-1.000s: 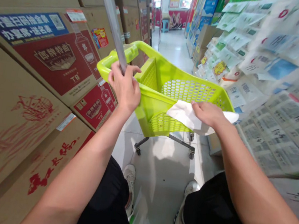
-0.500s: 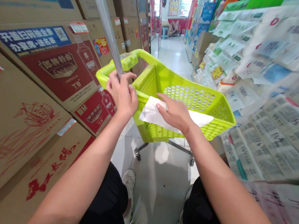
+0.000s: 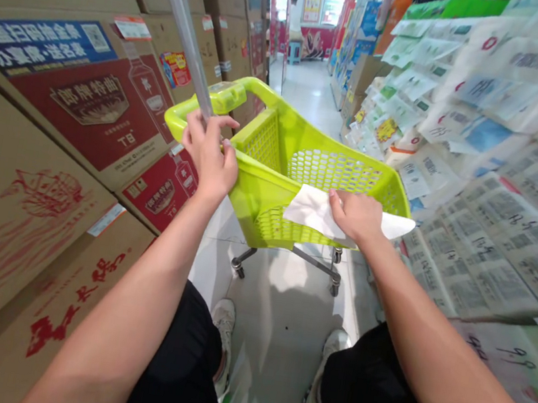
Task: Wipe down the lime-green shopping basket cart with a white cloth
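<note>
A lime green plastic shopping cart (image 3: 279, 135) on small wheels stands in the aisle right in front of my legs. My left hand (image 3: 208, 152) is closed round its grey metal handle pole (image 3: 185, 20), just above the cart's near left corner. My right hand (image 3: 355, 216) presses a white cloth (image 3: 311, 209) flat against the cart's near rim, fingers closed over it. The cloth drapes over the rim on both sides of the hand. The basket looks empty inside.
Stacked brown cardboard cartons (image 3: 57, 129) with red and blue labels wall the left side. Shelves of white printed packets (image 3: 497, 161) line the right. The tiled aisle floor (image 3: 311, 86) runs ahead to more shelving. My shoes (image 3: 223, 323) stand under the cart.
My right hand slid the cloth along the near rim to the left, then back toward the right. The left hand kept its hold on the pole.
</note>
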Demonstrator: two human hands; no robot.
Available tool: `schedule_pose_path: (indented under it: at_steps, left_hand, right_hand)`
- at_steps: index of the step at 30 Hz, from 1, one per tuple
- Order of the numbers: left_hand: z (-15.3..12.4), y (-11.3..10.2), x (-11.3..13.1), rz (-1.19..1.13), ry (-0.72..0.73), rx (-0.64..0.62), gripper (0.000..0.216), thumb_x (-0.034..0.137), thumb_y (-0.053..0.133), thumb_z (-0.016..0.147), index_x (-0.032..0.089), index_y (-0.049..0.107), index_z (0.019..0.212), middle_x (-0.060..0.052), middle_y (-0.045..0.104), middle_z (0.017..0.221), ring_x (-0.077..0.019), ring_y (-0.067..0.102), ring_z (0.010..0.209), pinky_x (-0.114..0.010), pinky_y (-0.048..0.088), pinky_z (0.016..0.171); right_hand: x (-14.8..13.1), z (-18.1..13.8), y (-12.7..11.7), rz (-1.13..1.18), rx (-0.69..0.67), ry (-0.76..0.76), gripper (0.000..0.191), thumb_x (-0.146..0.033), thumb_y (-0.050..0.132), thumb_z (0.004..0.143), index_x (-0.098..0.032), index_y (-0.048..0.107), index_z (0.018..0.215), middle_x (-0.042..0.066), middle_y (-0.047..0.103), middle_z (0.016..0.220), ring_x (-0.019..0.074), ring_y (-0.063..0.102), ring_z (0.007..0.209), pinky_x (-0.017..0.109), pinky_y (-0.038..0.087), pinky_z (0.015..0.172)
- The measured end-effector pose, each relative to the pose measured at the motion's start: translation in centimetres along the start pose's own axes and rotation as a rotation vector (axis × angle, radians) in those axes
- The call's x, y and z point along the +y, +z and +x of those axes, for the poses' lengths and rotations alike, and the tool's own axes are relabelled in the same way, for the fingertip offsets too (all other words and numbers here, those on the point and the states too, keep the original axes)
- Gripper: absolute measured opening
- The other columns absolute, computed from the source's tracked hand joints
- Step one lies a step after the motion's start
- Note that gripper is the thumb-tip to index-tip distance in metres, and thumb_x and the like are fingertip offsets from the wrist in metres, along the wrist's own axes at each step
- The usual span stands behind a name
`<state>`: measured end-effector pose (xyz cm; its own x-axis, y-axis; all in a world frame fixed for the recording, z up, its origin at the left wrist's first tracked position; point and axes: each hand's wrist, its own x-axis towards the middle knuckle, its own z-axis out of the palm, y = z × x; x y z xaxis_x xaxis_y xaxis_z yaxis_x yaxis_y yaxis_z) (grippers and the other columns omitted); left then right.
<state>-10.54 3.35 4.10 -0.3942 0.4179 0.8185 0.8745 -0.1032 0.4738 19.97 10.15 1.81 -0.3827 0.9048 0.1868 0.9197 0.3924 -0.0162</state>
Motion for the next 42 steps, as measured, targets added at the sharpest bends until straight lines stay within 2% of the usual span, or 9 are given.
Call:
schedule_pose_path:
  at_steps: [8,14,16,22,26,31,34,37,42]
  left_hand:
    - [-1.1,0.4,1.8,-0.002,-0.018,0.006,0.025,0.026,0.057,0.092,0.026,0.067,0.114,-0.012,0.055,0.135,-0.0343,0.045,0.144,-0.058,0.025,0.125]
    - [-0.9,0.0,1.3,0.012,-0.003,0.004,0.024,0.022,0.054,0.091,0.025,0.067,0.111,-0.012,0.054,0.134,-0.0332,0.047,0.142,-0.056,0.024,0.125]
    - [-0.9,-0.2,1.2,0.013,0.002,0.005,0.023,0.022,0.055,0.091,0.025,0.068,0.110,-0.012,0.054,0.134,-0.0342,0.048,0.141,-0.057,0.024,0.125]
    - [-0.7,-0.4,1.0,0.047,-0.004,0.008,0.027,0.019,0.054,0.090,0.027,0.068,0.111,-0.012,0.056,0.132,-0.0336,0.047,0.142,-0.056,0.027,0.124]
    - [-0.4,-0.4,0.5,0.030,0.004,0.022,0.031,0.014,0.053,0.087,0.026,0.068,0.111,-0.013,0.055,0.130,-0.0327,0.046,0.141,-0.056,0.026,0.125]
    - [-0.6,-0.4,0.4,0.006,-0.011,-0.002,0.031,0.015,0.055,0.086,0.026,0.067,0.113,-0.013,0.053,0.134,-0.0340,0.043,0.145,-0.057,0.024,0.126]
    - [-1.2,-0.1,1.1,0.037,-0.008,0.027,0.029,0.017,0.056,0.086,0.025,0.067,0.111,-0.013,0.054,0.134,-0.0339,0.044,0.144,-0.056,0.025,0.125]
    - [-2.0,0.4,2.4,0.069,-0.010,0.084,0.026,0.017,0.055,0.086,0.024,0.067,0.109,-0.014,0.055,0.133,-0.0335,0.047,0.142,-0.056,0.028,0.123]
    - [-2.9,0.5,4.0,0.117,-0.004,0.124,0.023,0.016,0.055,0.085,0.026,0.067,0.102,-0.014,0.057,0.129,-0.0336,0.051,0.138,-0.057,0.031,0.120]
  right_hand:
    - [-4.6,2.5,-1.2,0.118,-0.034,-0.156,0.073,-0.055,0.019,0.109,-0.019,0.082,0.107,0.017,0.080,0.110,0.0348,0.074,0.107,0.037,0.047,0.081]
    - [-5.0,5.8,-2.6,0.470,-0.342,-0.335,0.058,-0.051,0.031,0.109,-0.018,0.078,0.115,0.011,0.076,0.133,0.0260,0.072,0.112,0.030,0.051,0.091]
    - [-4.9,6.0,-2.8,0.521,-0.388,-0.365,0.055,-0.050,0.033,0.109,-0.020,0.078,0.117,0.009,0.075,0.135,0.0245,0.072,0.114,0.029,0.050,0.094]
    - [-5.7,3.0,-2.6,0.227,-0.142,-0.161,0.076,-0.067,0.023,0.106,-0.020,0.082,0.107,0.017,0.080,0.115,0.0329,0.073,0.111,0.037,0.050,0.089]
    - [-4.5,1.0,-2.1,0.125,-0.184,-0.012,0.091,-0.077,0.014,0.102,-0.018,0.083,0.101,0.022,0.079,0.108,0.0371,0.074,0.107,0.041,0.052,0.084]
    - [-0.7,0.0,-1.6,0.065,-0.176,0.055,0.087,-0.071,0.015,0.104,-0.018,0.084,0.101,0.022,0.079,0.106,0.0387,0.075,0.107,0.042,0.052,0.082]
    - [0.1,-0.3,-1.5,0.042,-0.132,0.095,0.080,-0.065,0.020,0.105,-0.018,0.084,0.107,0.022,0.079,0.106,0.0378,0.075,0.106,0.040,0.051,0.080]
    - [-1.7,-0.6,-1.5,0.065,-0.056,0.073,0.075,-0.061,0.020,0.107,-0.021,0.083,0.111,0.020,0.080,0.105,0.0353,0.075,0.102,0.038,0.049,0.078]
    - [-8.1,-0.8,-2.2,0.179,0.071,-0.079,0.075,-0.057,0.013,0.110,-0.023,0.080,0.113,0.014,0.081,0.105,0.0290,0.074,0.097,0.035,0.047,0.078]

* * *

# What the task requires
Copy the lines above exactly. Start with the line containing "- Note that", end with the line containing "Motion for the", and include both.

# Output of the exercise
- Note that gripper is the thumb-tip to index-tip distance in metres, and thumb_x and the like are fingertip offsets from the wrist in metres, along the wrist's own axes at each step
- The usual span stands behind a name
`<state>`: measured end-effector pose (xyz cm; its own x-axis, y-axis; all in a world frame fixed for the recording, z up, its origin at the left wrist's first tracked position; point and axes: each hand's wrist, its own x-axis towards the middle knuckle, its own z-axis out of the palm, y = z × x; x y z xaxis_x xaxis_y xaxis_z yaxis_x yaxis_y yaxis_z) (grippers and the other columns omitted); left then right.
<state>-10.54 3.35 4.10 -0.3942 0.4179 0.8185 0.8745 -0.1032 0.4738 19.97 10.15 1.81 -0.3827 0.9048 0.1868 0.9197 0.3924 -0.0162</state>
Motion for the next 42 steps, as measured, targets added at the sharpest bends until straight lines stay within 2% of the usual span, or 9 are given.

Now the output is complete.